Continue reading “Ellsworth & Kelly & Lorenzetti & Kubrick”

A Use Of Opulence Comes As Some Surprise

a jenny holzer bench from 2015 engraved with a truism, "the most profound things are inexpressible" in blue sodalite, which is intense blue with white and grey flakes and graining, really ostentatious, via glenstone
Blue sodalite in the Glenstone exhibition guide

I was not prepared to be taken out a Jenny Holzer exhibition, especially since her most recent show at the Guggenheim seemed so lost. But that was then and there, and this is here—in DC, at Glenstone—and now—in the midst of a fascist crime spree by and against the government.

a jenny holzer bench from 2019 engraved with a truism, "all things are delicately interconnected," in bvlgari blue marble, which is mostly blue and white grained in this photo, image via glenstone
from the Glenstone extended exhibition guide

It was not the merch in the tiny book nook. It was not the entire gallery of redaction paintings—enlarged, oil-on-linen facsimiles of damning documents of the torture and atrocities of Bush’s Iraq war—though I really do wish this country would not give Holzer quite so much content to work with. Turns out abuse of power comes as no surprise because it happens over and over and over.
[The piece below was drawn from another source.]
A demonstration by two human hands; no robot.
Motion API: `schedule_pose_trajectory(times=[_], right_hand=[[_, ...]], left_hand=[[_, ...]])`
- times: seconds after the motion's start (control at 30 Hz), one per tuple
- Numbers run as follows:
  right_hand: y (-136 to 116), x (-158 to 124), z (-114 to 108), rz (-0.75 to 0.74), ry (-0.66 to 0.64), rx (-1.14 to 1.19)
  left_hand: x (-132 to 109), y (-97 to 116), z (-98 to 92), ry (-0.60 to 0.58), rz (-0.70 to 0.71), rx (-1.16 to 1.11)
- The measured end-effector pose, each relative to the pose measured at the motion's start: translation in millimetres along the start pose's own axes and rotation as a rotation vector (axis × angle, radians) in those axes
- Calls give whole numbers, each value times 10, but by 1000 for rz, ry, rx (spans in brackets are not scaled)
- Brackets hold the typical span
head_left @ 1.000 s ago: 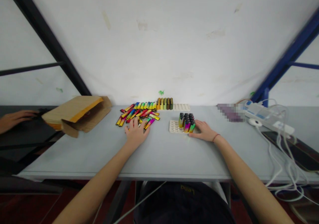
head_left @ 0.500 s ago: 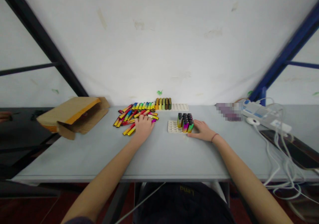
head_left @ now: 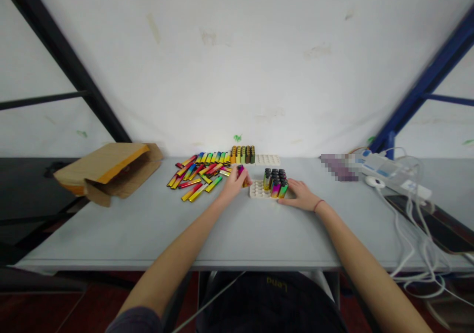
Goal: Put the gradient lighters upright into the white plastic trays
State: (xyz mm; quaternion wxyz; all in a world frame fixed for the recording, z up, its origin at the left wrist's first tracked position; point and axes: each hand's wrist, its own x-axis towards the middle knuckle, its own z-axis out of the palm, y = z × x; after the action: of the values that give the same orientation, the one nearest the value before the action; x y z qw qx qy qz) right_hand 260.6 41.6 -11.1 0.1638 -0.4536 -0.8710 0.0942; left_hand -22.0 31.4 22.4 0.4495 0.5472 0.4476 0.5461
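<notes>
Rainbow metal stick (head_left: 241, 170) pinched in my left grip (head_left: 233, 185); right grip (head_left: 301, 194), released, rests against the half-filled white plastic tray (head_left: 256, 190); loose pile (head_left: 194, 175) unsorted.

Both forearms are bare down to the left hand (head_left: 234, 184) and the right hand (head_left: 301, 194). A thin red cord bracelet (head_left: 319, 205) circles the right wrist. A dark greyish-purple sleeve (head_left: 135, 321) covers the left upper arm. Low in view sits dark clothing (head_left: 296, 308) with small yellow lettering (head_left: 277, 286), crossed by a thin pale cord (head_left: 207, 303).
</notes>
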Motion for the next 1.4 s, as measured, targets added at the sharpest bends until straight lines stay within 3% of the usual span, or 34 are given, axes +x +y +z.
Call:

a jenny holzer bench from 2023 engraved with a truism, "in a dream you saw a way to survive and you were full of joy," in blue boquira quartzite, which is blue and grey grained, image via glenstone
from the Glenstone exhibition guide

It was the next gallery of the private museum sanctuary, with the large window onto an artfully crafted vista, where Holzer crashed a tsunami of opulence over my unsuspecting head. It was all benches and paintings, not an LED ticker or a bumper sticker in sight. The benches in Blue sodalite. Bulgari Blue marble. Blue Boquira quartzite. Persian travertine and Silver Wave marble. Paintings large and small, single and in rows, cinnabar and lacquer finishes covered in copper and gold leaf, glowing in the morning sun. The extravagance of Holzer’s materials was so relentless, it was wretched. The polish, the weight, the preciousness, the hand, the logistics, the overpowering beauty impossible to ignore.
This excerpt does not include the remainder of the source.